This is true for a black body, but is it always true for an object being
illuminated by another? I'm don't know that we can consider a diffuse
reflector with a surface temperature of 100C as being equivalent to a black
body with temperature of 100C. I think his conclusion is likely true (the moon
is too dim to start a fire even with a really big magnifying glass) but I
don't think he's right to point to the surface temperature of the moon as
being the evidence of this conclusion.

Assume the sun was much brighter, so that ignition on earth is possible with a
sufficiently large magnifier. Presumably if the moon was the same, this would
mean the surface temperature of the moon was much higher. Now change the moon
to be more heat conductive (causing the surface temperature to drop due to
more heat loss on the dark side), and more reflective (causing the surface
temperature to drop further due to less absorption). I'd guess that if you
tweak the parameters sufficiently, you could end up with a surface temperature
low enough that Munroe's argument would say that ignition is impossible, even
though we've increased the intensity of the moonlight over our baseline.

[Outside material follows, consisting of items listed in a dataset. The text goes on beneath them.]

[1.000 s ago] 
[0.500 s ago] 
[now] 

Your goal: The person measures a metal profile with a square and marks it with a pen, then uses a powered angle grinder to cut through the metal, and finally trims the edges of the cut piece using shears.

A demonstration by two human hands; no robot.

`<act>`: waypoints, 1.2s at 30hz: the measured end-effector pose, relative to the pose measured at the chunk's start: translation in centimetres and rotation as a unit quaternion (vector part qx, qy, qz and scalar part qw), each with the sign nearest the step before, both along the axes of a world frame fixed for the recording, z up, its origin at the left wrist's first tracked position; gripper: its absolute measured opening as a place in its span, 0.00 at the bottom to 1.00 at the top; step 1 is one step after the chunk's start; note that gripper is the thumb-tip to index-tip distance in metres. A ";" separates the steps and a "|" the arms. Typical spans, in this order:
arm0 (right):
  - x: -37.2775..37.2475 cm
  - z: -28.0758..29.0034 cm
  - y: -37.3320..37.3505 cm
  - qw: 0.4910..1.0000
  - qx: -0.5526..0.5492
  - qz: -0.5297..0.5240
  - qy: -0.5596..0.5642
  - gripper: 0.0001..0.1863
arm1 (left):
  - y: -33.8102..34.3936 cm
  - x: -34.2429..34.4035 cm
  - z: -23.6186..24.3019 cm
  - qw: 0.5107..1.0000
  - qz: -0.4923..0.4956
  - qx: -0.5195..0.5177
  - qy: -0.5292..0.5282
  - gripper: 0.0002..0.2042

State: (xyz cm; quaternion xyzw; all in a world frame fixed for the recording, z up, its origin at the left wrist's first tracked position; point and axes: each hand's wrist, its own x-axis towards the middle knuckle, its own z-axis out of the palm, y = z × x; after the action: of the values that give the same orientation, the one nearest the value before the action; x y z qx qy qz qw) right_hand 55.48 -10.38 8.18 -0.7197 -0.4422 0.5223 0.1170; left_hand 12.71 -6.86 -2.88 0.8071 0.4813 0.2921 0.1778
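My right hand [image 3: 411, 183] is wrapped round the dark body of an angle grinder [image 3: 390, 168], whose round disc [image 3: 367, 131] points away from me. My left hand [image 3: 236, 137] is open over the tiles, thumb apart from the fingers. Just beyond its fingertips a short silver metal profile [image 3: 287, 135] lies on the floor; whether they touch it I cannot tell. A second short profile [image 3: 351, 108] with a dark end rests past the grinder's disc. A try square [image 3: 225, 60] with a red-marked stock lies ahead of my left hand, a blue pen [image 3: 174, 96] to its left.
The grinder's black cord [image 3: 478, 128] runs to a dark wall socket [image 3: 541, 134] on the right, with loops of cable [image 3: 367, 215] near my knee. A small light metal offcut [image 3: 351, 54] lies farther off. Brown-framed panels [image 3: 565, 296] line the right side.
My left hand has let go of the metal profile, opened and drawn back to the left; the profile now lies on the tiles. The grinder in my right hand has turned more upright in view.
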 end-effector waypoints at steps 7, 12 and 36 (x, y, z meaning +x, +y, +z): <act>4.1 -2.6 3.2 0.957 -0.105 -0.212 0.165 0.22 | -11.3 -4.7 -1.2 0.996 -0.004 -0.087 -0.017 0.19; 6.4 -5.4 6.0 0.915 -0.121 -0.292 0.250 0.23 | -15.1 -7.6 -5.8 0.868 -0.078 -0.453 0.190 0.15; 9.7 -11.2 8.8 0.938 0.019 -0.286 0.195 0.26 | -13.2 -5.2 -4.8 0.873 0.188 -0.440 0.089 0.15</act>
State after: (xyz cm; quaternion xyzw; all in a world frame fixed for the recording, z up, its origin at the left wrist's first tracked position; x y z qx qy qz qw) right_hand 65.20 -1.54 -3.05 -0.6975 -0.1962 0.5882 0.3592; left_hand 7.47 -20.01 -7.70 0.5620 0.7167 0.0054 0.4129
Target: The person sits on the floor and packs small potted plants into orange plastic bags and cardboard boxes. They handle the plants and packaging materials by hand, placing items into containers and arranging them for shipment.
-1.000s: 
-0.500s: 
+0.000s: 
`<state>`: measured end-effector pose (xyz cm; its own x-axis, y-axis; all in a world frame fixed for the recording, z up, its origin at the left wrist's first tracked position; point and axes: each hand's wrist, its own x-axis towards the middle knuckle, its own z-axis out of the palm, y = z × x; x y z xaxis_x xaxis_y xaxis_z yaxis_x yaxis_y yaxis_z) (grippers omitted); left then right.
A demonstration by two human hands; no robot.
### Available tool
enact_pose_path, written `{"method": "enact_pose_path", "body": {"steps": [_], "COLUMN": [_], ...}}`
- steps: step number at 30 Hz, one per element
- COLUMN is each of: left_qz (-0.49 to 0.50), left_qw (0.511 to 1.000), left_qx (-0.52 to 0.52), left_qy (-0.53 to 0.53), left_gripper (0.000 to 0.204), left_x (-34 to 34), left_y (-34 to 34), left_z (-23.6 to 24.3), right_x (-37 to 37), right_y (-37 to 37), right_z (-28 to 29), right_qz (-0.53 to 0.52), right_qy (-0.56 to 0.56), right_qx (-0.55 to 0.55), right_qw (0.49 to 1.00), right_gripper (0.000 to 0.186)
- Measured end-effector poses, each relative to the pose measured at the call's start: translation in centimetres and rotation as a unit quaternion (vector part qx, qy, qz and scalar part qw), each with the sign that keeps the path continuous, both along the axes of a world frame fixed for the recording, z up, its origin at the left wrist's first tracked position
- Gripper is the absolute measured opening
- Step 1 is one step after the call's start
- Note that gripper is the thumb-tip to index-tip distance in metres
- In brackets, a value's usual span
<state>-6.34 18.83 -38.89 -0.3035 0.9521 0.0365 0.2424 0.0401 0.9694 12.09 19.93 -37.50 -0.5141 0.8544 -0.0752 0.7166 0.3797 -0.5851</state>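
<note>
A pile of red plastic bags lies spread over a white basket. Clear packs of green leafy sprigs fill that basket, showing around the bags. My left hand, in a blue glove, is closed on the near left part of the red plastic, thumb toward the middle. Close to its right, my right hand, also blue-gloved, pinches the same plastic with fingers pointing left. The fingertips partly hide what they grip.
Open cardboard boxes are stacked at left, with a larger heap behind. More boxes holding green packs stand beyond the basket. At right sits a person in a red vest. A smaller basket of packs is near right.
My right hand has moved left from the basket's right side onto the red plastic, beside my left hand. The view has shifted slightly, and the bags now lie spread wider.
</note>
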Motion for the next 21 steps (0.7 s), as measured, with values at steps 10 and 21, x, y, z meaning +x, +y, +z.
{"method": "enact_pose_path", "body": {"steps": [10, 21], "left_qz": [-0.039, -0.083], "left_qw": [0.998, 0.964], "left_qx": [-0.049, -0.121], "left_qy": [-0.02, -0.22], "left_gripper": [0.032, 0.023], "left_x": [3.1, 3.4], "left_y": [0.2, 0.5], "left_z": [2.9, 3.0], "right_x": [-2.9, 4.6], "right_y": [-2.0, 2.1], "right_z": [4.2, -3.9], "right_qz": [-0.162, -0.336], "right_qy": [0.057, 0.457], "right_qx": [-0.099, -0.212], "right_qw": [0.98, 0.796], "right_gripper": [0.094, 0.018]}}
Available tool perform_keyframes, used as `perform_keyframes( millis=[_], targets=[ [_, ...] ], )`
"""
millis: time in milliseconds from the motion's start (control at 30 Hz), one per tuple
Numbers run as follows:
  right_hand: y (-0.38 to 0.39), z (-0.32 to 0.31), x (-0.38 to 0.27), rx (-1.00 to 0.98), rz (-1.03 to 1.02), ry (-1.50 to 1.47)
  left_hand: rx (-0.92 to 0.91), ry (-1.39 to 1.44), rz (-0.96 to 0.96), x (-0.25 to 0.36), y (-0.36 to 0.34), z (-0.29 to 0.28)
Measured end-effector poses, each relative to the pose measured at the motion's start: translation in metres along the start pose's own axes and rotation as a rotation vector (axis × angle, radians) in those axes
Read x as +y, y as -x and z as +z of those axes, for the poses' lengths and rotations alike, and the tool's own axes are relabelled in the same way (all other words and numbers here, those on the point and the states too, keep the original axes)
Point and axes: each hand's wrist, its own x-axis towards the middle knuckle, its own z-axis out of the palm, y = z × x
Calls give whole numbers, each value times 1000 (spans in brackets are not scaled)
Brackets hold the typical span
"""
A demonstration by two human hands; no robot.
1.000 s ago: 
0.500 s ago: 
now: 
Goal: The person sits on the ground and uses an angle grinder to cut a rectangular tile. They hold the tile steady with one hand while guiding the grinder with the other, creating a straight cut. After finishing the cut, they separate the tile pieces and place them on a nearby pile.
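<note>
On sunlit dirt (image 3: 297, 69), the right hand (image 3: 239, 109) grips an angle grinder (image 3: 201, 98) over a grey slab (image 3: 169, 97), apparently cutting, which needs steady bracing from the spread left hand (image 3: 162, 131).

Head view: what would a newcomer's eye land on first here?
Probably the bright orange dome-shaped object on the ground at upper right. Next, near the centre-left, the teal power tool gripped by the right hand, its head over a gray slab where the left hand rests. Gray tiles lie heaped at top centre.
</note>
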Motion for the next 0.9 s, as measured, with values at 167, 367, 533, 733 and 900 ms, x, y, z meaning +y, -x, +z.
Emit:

How does Munroe know that we aren't in that second regime? I don't think
there's enough information in his argument to distinguish. Alternatively
stated, we know that there is some current temperature to which we can heat an
object using concentrated moonlight. We also know that if we can change the
shape and composition of the moon, we can reduce the surface temperature
without reducing the intensity of moonlight. Unless there is some limit to the
effectiveness of the heatsink that we can put on the moon, I think this means
there is some possible arrangement that violates the assumption that the
surface temperature must always exceed the temperature achievable with a
magnifying glass.

(Thanks for helping me to puzzle this out)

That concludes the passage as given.